В третьих, невозможно это было потому, что военное слово отрезать не имеет никакого смысла. Отрезать можно кусок хлеба, но не армию. Отрезать армию – перегородить ей дорогу – никак нельзя, ибо места кругом всегда много, где можно обойти, и есть ночь, во время которой ничего не видно, в чем могли бы убедиться военные ученые хоть из примеров Красного и Березины. Взять же в плен никак нельзя без того, чтобы тот, кого берут в плен, на это не согласился, как нельзя поймать ласточку, хотя и можно взять ее, когда она сядет на руку. Взять в плен можно того, кто сдается, как немцы, по правилам стратегии и тактики. Но французские войска совершенно справедливо не находили этого удобным, так как одинаковая голодная и холодная смерть ожидала их на бегстве и в плену.
В четвертых же, и главное, это было невозможно потому, что никогда, с тех пор как существует мир, не было войны при тех страшных условиях, при которых она происходила в 1812 году, и русские войска в преследовании французов напрягли все свои силы и не могли сделать большего, не уничтожившись сами.
В движении русской армии от Тарутина до Красного выбыло пятьдесят тысяч больными и отсталыми, то есть число, равное населению большого губернского города. Половина людей выбыла из армии без сражений.
И об этом то периоде кампании, когда войска без сапог и шуб, с неполным провиантом, без водки, по месяцам ночуют в снегу и при пятнадцати градусах мороза; когда дня только семь и восемь часов, а остальное ночь, во время которой не может быть влияния дисциплины; когда, не так как в сраженье, на несколько часов только люди вводятся в область смерти, где уже нет дисциплины, а когда люди по месяцам живут, всякую минуту борясь с смертью от голода и холода; когда в месяц погибает половина армии, – об этом то периоде кампании нам рассказывают историки, как Милорадович должен был сделать фланговый марш туда то, а Тормасов туда то и как Чичагов должен был передвинуться туда то (передвинуться выше колена в снегу), и как тот опрокинул и отрезал, и т. д., и т. д.
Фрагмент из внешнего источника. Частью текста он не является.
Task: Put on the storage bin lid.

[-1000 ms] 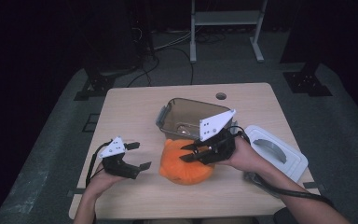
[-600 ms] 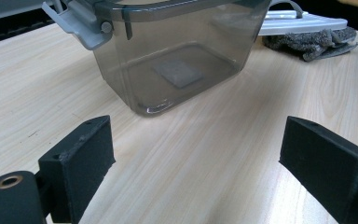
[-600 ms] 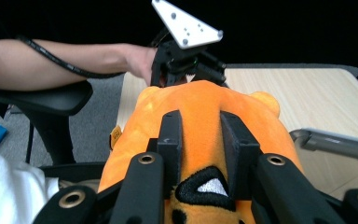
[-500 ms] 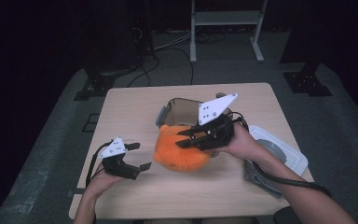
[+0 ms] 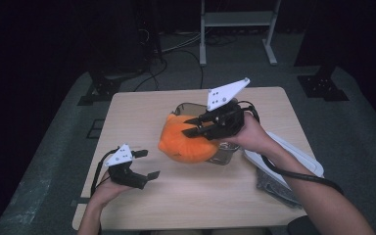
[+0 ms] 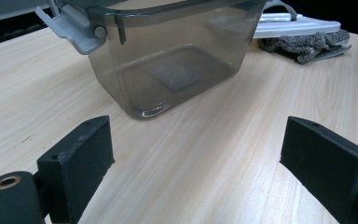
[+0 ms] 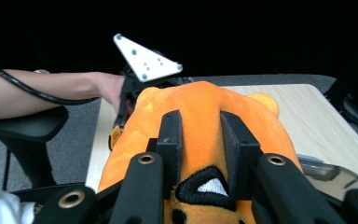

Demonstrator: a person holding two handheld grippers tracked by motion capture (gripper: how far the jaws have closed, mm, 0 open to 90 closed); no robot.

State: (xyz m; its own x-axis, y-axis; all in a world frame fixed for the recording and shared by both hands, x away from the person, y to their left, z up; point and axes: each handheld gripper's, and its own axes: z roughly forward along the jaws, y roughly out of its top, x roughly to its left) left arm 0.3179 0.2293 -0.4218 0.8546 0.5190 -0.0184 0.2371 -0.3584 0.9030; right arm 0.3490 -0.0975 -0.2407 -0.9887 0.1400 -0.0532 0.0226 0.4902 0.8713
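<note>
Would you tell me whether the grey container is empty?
Empty: the left gripper view shows a bare floor through the container wall.

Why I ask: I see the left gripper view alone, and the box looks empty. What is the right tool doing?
Observer: The right tool is clamped on an orange plush toy.
Operator: Is the toy in the box?
Observer: No. In the high view the toy hangs over the box, hiding most of its rim.
Operator: How close is it to my left tool?
Observer: Apart. The left tool stands open over the table, nearer the person than the toy.
</note>
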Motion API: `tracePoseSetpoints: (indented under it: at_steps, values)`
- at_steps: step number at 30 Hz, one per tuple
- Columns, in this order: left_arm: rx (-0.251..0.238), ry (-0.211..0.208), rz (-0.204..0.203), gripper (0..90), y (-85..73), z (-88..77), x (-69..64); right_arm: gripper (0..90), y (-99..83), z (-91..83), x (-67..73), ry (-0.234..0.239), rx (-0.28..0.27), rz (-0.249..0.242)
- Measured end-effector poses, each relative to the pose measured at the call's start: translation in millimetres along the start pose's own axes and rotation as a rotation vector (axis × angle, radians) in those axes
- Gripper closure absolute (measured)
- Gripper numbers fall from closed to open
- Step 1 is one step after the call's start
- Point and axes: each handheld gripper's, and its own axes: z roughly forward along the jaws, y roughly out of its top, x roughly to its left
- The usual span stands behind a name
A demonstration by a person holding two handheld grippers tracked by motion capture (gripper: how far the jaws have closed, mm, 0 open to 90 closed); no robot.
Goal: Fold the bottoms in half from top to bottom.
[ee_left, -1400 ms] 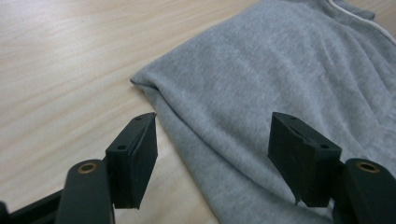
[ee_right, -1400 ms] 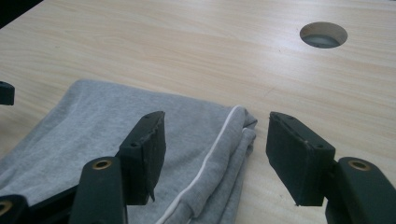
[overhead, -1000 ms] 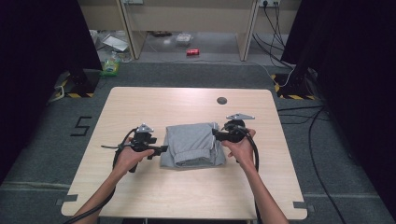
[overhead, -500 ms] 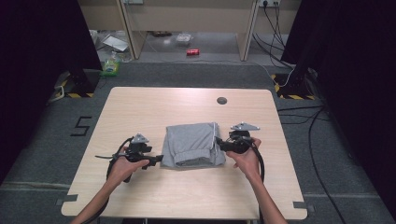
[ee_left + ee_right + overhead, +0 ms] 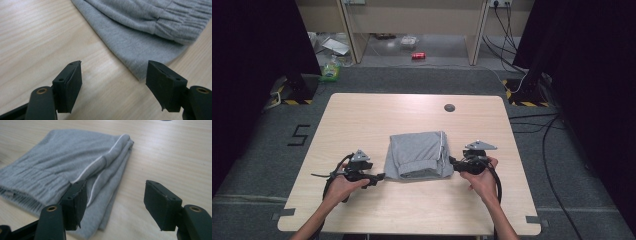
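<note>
From the high view, a folded grey garment [image 5: 418, 155], soft jersey with a ribbed, gathered band along its near edge, lies roughly in the middle of the pale wood-grain table [image 5: 362, 115], somewhat nearer the near edge than the far one. The left gripper [image 5: 379, 176] sits just beside the garment's near left corner, the right gripper [image 5: 452, 162] just beside its right edge; each is held in a hand with a black cable looping behind it. A small dark round disc [image 5: 449, 107] is set in the tabletop towards the far edge.

In the left gripper view, the two blocky black jaws stand wide apart with only bare tabletop between them. The garment's rounded corner [image 5: 140, 42] lies just ahead of the right-hand jaw, its fine knit and pleated band plain to see.

In the right gripper view, the jaws are likewise spread, gripping nothing. The left-hand jaw stands over the garment's layered edge [image 5: 75, 162], where a thin white stripe runs along the fold; the other jaw stands over bare wood.
</note>
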Motion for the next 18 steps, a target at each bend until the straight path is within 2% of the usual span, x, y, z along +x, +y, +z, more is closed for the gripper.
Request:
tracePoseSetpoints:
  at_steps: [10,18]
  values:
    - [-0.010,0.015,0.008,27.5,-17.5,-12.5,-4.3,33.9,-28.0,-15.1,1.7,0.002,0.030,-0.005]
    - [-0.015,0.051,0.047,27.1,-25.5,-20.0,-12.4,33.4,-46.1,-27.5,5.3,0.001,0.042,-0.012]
Русские, умиравшие наполовину, сделали все, что можно сделать и должно было сделать для достижения достойной народа цели, и не виноваты в том, что другие русские люди, сидевшие в теплых комнатах, предполагали сделать то, что было невозможно.
Все это странное, непонятное теперь противоречие факта с описанием истории происходит только оттого, что историки, писавшие об этом событии, писали историю прекрасных чувств и слов разных генералов, а не историю событий.
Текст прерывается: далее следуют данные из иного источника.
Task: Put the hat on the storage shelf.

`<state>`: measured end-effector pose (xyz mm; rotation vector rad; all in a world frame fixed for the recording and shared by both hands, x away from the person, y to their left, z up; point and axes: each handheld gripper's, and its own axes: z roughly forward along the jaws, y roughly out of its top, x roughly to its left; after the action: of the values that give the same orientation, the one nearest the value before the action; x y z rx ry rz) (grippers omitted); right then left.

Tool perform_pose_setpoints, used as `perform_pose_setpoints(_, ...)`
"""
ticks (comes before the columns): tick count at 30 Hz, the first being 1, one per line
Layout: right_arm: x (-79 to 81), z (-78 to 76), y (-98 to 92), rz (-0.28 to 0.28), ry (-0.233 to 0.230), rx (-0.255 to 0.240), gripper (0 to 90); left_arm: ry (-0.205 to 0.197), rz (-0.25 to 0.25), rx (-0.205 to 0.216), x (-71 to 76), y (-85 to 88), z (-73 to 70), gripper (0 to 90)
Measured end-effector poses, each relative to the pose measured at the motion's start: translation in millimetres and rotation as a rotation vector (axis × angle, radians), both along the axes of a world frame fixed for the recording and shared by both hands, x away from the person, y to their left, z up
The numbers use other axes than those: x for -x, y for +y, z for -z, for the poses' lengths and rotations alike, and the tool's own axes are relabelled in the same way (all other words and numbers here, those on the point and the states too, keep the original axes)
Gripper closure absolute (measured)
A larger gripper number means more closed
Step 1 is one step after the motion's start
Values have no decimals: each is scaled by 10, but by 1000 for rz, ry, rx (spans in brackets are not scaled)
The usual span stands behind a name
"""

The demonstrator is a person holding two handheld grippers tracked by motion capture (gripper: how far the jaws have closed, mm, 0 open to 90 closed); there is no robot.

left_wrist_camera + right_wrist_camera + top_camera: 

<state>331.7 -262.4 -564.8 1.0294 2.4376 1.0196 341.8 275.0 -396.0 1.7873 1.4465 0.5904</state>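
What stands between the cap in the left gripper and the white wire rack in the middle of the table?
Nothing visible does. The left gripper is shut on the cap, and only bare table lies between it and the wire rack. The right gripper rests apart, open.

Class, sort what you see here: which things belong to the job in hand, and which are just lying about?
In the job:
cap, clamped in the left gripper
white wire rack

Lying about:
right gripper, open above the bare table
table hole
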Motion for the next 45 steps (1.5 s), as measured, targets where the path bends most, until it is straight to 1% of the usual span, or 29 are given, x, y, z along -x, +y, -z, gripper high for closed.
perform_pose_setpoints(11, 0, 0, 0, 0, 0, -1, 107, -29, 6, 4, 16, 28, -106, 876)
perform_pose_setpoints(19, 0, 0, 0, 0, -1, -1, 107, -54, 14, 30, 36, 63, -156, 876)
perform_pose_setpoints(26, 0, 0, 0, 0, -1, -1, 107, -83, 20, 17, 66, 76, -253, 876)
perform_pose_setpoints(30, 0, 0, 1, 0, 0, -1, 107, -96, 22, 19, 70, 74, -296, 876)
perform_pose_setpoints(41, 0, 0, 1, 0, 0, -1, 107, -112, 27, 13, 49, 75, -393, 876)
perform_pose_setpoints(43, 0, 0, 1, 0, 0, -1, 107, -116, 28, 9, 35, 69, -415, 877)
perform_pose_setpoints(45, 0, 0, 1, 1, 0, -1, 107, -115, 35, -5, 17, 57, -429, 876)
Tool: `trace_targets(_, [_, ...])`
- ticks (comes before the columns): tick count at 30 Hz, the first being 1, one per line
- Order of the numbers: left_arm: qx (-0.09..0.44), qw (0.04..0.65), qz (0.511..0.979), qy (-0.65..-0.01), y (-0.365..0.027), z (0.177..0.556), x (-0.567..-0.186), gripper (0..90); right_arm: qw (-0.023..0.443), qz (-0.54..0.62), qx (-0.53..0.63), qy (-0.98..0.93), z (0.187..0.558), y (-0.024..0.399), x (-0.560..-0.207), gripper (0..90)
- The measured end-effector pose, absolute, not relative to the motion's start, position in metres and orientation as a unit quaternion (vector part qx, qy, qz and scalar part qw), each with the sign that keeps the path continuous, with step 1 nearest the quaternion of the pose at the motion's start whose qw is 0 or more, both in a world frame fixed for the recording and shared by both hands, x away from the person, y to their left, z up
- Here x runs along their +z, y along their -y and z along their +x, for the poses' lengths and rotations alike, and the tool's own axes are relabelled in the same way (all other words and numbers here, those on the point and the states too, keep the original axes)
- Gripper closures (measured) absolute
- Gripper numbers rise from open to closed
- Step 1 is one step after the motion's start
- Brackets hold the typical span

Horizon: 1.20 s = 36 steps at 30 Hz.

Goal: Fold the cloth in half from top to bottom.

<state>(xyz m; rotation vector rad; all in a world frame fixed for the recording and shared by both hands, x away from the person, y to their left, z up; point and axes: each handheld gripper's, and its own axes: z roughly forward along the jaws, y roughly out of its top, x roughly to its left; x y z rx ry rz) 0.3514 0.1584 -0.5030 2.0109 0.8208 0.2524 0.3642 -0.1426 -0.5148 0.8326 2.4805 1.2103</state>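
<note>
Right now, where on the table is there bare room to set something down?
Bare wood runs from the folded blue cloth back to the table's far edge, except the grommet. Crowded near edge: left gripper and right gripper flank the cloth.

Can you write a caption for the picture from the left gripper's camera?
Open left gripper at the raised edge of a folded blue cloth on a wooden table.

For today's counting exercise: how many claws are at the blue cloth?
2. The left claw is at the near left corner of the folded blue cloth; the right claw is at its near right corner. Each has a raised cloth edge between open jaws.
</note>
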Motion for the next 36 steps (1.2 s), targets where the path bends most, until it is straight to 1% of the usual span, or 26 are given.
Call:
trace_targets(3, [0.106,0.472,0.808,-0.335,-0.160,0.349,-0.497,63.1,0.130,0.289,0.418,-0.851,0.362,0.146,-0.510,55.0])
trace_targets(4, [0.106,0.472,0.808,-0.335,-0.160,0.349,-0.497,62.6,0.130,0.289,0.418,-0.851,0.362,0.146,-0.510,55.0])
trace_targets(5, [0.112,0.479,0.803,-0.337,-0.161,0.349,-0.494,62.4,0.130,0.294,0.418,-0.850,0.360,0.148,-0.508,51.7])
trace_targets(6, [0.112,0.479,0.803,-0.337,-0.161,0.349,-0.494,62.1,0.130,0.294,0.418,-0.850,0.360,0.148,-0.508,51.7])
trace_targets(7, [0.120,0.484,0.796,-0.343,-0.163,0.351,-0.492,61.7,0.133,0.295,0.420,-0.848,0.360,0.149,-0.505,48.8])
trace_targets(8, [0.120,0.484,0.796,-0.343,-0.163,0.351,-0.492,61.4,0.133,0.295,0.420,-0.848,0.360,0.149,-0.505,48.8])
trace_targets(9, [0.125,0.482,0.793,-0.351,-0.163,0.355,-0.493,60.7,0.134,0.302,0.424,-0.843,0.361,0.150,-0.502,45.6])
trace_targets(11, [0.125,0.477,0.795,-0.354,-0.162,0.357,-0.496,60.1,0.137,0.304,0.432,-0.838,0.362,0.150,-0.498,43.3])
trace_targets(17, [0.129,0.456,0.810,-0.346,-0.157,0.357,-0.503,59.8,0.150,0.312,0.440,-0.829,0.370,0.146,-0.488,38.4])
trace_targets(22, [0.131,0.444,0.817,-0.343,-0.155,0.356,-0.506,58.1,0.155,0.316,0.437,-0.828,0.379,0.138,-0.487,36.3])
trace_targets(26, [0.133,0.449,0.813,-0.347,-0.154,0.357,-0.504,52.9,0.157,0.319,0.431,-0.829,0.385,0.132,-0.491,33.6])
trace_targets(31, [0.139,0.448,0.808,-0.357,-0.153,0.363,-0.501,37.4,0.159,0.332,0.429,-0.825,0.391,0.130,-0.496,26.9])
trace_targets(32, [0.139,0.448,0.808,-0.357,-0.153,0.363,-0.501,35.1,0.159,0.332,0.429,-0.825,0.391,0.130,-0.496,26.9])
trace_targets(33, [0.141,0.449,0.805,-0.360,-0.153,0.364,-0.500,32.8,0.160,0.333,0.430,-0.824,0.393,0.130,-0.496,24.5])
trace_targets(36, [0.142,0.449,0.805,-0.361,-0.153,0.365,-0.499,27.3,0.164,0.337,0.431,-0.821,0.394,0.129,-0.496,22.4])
Для них кажутся очень занимательны слова Милорадовича, награды, которые получил тот и этот генерал, и их предположения; а вопрос о тех пятидесяти тысячах, которые остались по госпиталям и могилам, даже не интересует их, потому что не подлежит их изучению.
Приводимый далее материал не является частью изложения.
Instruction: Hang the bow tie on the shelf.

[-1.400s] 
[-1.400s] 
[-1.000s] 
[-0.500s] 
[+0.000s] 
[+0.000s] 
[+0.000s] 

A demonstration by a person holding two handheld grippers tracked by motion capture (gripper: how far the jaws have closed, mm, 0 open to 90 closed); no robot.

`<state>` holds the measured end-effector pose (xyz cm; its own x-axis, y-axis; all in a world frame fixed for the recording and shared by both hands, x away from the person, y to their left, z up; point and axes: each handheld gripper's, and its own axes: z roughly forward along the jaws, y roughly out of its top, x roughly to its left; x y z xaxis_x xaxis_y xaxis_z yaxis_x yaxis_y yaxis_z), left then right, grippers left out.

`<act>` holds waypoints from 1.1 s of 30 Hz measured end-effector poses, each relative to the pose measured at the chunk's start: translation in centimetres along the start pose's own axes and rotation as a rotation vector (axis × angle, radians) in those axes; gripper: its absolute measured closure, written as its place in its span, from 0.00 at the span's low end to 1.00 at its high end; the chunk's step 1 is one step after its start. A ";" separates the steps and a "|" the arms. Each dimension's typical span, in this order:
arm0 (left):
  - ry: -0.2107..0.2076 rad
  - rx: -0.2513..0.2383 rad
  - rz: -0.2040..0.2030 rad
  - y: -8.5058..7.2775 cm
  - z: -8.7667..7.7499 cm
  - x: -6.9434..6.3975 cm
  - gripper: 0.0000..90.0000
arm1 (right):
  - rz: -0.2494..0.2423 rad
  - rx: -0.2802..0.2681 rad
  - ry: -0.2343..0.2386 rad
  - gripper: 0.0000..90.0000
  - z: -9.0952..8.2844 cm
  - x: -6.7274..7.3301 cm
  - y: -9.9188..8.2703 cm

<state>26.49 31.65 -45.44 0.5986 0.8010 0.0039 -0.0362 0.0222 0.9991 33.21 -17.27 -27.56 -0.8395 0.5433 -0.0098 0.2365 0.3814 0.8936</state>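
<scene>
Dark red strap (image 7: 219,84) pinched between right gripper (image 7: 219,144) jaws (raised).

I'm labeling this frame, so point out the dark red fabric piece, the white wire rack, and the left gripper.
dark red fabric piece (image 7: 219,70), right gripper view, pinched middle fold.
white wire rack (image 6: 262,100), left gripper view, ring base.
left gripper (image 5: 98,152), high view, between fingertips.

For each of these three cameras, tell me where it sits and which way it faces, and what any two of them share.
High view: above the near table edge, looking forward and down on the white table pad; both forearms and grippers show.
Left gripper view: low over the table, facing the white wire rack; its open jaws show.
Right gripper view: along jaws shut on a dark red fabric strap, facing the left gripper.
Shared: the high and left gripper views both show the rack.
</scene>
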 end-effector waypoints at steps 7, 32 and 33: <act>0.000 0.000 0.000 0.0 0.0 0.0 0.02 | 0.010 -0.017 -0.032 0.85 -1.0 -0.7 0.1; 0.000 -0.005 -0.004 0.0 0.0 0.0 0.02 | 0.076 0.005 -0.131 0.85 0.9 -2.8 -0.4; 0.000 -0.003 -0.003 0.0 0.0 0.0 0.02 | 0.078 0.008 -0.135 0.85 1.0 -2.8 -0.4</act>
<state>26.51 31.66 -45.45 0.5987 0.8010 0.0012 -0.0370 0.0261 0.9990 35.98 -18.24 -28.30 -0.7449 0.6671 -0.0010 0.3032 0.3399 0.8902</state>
А между тем стоит только отвернуться от изучения рапортов и генеральных планов, а вникнуть в движение тех сотен тысяч людей, принимавших прямое, непосредственное участие в событии, и все, казавшиеся прежде неразрешимыми, вопросы вдруг с необыкновенной легкостью и простотой получают несомненное разрешение.
Цель отрезывания Наполеона с армией никогда не существовала, кроме как в воображении десятка людей. Она не могла существовать, потому что она была бессмысленна, и достижение ее было невозможно.